The researchers employed T7 RNA polymerase to transcribe linear DNA sequences lacking termination signals. Surprisingly, they stumbled upon alternative transcription termination sites within the origin of replication sequence, uncovering new insights into the transcription process. Building on this discovery, the researchers turned their attention to circular DNA templates devoid of transcription terminators. Through a technique known as rolling circle transcription, they were able to delve deeper into the processivity and behavior of RNA polymerase at the single-molecule level.

RNA identifier (ID) assembly enables single-molecule
structural analysis of RNA transcripts using nanopore sensing

Fig. 1

a In vitro transcription of linear DNA containing 12 CTG tandem repeats. A circular DNA construct contains a single T7RNAP promoter, the OriC, 12 CTG tandem repeats, and a DraIII restriction site. The circular DNA construct was linearized using DraIII, by cutting upstream of the T7RNAP promoter. The linear DNA was in vitro transcribed using T7RNAP. b Agarose gel electrophoresis of transcribed linear DNA indicates the presence of two RNA species (lane 4), one in which the RNA polymerase transcribes the entire linear DNA (END) and RNA of unknown nature. With nanopore sensing, it is later revealed that the lower band corresponds to RNA, where transcription is prematurely terminated within the OriC sequence (PT). Gel lanes: 1 – 1 kbp ladder; 2 – single-stranded RNA ladder; 3 – transcribed RNA from linear DNA; 4 – transcribed RNA from linear DNA treated with DNase I. Transcriptions were performed in triplicate. c RNA transcripts were hybridized with short complementary DNA oligonucleotides (~40 nt), producing RNA IDs. CUG repeats in RNA were labeled with two streptavidins (repeats label ”R”), indicating the beginning of transcription given their vicinity to the promoter. Further positioning along the transcript is achieved using bits “1” that have one streptavidin enabling their distinction from label “R”. d RNA IDs made from RNA transcripts that have different termination points (PT or END) translocating through the nanopore. Nanopore readout is based on electrophoretically driven transport of negatively charged RNA IDs through the nanopore towards a positively charged electrode. e Nanopore RNA ID readouts for PT and END RNAs are presented left and right, respectively. RNA ID for both PT and END shows downward spikes associated to the labeled repeats “R” (red) and “1” bits (blue). PT translocation finishes right after the second “1” bit hence making a clear distinction towards END translocations, which takes longer to translocate through the pore. Source data are provided as a Source Data file.

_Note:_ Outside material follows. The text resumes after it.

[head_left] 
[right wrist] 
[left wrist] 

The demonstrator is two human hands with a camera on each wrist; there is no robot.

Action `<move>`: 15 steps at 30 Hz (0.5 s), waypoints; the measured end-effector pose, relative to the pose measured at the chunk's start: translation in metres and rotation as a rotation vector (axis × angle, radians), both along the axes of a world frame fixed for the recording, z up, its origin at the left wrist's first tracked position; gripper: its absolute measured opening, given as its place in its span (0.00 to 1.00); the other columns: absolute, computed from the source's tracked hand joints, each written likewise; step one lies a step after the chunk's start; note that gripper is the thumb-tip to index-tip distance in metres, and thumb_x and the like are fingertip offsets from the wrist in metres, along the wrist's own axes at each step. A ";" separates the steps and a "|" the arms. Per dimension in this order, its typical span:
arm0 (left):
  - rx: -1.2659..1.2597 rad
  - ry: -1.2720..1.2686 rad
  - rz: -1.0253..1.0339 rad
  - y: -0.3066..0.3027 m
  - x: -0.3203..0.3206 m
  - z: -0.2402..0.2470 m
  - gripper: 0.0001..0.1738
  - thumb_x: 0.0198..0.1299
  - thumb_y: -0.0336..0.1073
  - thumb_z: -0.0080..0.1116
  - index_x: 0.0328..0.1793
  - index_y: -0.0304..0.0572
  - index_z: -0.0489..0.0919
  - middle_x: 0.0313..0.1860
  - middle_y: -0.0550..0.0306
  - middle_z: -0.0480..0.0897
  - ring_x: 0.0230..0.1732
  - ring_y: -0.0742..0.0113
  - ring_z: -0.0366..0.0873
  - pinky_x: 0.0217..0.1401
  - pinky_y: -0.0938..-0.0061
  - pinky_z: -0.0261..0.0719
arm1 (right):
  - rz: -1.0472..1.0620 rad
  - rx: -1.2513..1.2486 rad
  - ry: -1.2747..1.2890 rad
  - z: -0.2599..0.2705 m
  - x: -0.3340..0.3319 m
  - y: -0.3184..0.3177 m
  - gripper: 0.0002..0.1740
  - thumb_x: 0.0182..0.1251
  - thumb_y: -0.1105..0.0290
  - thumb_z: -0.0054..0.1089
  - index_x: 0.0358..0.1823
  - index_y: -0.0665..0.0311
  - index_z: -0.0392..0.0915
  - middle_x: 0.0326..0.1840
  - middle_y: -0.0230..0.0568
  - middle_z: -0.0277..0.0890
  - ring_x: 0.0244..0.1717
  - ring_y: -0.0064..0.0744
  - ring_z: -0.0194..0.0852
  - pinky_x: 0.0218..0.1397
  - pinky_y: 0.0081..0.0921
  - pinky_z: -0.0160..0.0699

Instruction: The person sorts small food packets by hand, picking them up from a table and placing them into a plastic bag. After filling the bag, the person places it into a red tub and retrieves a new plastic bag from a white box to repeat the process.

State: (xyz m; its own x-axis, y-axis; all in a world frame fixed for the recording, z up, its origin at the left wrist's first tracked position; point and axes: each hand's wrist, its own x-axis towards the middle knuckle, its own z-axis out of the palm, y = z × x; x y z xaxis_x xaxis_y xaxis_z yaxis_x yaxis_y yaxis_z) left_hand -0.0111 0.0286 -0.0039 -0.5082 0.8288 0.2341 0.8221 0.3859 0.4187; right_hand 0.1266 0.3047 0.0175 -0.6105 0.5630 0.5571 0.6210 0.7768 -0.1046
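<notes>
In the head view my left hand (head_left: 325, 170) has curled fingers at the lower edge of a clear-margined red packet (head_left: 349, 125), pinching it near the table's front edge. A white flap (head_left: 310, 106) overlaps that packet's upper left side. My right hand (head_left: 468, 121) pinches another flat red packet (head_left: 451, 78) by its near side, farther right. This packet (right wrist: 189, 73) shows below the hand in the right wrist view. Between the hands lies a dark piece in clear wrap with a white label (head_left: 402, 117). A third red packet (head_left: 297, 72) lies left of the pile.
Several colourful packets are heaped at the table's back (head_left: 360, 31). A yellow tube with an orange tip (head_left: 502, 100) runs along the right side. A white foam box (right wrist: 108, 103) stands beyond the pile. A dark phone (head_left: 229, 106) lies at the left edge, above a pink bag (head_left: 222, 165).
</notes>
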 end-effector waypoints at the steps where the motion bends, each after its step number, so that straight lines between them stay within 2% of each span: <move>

The study yielded remarkable findings, shedding light on the intricacies of RNA transcription. By leveraging RNA nanotechnology and nanopores, researchers gained unprecedented insights into RNA polymerase behavior and transcription dynamics. The novel approach enabled the direct and quantitative analysis of RNA transcripts, overcoming the limitations of existing methods. Notably, the methodology opens up exciting possibilities for accurate RNA structural mapping by facilitating the study of full-length RNA molecules at the single-molecule level.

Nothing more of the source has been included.